I thought I'd post an update on this for the benefit of anyone else researching this family.
I'm fairly happy that the Millicent CARPENTER who married Richard HULBERT in Hinton Ampner, Hants in 1805 or 1806 is the same Millicent CARPENTER who was baptised in Martin Hussingtree, Worcs in 1780, daughter of Thomas and Millicent CARPENTER, then of Worcester. The dates match fairly well, Millicent is a pretty rare name, and Thomas and both Millicents seem to vanish from the area. I'm also fairly certain that her parents are the Thomas CARPENTER and Millicent BLAKEBROUGH who married in Kidderminster earlier in 1780. I haven't yet tried to trace Thomas CARPENTER's family, but I have looked a bit at Millicent BLAKEBROUGH's family.
BLAKEBROUGH does not seem to be a local Worcestershire surname – it's predominately from Lancashire and the West Riding. However there are seven BLAKEBROUGH baptisms in Kidderminster between 1771 and 1804, a few decades later, a BLAGBROUGH family appears in Kidderminster, immigrants from Bradford, Yorks. The BLAKEBROUGH baptisms are two families: four children of Abraham and Millicent BLAKEBROUGH, baptised between 1771 and 1779, and three children of Abraham and Mary BLAKEBROUGH, baptised between 1799 and 1804, all at the non-conformist chapel. Abraham and Mary married in Claines, Worcs in 1794, and it's tempting to suppose that this Abraham and the Millicent who married Thomas CARPENTER might be children of the older Abraham and Millicent, born before the family moved to Kidderminster. The older Abraham and Millicent died in 1784 and 1801, respectively, and were buried in Kidderminster.

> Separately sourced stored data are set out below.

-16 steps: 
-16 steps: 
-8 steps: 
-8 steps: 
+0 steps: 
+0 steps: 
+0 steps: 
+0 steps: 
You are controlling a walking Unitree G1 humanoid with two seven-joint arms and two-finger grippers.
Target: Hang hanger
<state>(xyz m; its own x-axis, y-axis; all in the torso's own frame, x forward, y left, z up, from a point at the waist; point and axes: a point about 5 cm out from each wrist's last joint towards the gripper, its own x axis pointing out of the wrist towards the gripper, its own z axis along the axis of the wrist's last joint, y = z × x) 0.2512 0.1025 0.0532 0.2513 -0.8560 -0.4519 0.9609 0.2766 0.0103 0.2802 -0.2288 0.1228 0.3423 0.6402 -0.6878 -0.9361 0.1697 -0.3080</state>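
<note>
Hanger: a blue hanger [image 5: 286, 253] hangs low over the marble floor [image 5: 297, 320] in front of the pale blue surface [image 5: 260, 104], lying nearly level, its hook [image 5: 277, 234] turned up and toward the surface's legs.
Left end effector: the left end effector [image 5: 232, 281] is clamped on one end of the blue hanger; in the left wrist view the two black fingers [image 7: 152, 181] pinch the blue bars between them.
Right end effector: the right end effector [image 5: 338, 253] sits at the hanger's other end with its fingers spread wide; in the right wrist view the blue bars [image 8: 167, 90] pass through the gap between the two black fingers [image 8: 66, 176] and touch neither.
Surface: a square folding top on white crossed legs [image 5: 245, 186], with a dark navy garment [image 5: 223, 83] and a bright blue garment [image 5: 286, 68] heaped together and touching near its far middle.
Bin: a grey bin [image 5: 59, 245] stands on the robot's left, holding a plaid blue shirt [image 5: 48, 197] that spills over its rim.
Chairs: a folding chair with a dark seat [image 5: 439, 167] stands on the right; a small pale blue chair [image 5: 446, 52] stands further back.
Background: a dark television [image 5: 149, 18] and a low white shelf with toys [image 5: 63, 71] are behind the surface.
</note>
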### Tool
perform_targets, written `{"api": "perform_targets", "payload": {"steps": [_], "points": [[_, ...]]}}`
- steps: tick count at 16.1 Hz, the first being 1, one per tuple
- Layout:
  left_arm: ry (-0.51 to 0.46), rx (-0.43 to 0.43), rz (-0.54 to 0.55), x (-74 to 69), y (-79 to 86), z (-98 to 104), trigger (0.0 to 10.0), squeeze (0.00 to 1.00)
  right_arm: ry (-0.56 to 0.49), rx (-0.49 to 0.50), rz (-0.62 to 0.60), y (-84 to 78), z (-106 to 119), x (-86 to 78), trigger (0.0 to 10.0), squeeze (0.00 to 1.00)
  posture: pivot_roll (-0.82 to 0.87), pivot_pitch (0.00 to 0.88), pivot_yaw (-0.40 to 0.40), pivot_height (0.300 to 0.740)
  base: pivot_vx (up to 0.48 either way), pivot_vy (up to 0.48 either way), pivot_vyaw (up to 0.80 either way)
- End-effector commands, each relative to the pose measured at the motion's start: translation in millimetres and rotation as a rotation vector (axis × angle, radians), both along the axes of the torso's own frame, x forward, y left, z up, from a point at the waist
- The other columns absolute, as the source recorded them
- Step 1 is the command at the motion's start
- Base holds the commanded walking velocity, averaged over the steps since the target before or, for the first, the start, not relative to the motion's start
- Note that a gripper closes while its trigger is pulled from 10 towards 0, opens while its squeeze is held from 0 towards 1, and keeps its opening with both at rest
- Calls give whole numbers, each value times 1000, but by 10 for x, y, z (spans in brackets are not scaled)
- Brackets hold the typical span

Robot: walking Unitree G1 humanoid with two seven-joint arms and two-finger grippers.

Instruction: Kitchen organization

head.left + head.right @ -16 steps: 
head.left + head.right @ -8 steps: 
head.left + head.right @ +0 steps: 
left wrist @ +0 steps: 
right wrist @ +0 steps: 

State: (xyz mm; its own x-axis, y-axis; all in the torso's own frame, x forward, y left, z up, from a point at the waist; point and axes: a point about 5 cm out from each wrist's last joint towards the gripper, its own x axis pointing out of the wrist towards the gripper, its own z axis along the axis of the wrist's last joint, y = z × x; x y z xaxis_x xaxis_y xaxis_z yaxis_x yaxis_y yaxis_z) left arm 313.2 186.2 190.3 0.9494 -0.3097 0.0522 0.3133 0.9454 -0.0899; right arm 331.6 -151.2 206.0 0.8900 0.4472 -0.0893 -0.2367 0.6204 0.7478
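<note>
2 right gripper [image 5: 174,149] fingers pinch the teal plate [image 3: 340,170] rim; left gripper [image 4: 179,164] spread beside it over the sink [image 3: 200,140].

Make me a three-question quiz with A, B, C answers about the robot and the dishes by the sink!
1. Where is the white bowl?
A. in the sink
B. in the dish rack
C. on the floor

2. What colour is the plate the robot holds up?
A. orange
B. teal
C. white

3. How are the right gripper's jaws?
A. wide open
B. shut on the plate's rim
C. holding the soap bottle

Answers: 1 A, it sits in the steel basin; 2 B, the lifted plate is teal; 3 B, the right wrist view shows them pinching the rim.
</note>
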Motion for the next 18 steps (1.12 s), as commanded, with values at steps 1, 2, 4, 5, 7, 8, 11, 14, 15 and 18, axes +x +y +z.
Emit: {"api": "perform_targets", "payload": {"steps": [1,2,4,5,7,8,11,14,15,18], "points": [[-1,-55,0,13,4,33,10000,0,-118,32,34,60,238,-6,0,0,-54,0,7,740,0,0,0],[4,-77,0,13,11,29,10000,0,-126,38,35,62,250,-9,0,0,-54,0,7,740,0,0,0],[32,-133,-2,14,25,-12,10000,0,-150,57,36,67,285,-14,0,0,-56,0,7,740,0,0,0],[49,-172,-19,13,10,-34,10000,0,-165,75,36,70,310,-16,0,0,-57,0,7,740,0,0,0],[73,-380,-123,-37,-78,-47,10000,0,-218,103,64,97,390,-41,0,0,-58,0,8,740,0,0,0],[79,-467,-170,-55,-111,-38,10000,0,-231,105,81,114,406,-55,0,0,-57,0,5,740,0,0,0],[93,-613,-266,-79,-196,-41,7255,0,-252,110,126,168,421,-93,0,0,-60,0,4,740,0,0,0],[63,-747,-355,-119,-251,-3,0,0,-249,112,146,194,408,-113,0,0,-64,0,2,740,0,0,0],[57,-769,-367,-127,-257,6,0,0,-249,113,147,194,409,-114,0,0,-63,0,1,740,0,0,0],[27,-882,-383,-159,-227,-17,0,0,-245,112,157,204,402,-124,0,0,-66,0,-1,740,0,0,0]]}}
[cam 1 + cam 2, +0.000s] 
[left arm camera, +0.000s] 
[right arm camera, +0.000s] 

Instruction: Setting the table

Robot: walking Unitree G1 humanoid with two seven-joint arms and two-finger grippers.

The three non-conformist baptisms tell us that the younger Abraham was from Leeds, Yorkshire, but if we assume he was about 20 when he married, I cannot find a suitable baptism anywhere in the West Riding. However, it turns out Abraham was much older than that – the breakthrough came while trying to trace his son, Stephen Lane BLAKEBROUGH. Stephen is on the 1851 census in Newington, in the London borough of Southwark, and his birthplace is given as Kidderminster, removing any doubt that it is the right person. In the nearby Southwark parishes of St George the Martyr and St Saviour there are baptisms for four more children of Abraham and Mary, and a few years later, the parents' burials. Mary was aged 55 when she died in 1830, but Abraham was aged 84 or 85 in 1838 (the workhouse register of deaths disagrees with the parish burial register by one year), putting his birth in 1752-4. The surname is very rare in London at the time, so we can be fairly sure this is the right couple.
This now matches a baptism of an Abram BLAGUEBROUGH, son of Abram, in 1754 in Batley, now a suburb of Dewsbury, in the West Riding. Two years later a sibling called Susannah was baptised in Batley, and she is almost certainly the Susannah who married Thomas PALMER in Kidderminster in 1778. Finally, in 1751, there's a marriage in Dewsbury between Abraham BLAKEBOROUGH and Millicent MILNES. This seems to confirm that the two Abrahams in Kidderminster are father and son. There are more children of Abraham in Chapel Allerton, now a suburb of Leeds, in the 1860s, and this might explain why the Kidderminster register described the younger Abraham as of Leeds. None of these are for a Millicent, but it now seems certain she must be closely related to Abraham and Millicent – very likely their daughter – and moved to Worcestershire with them.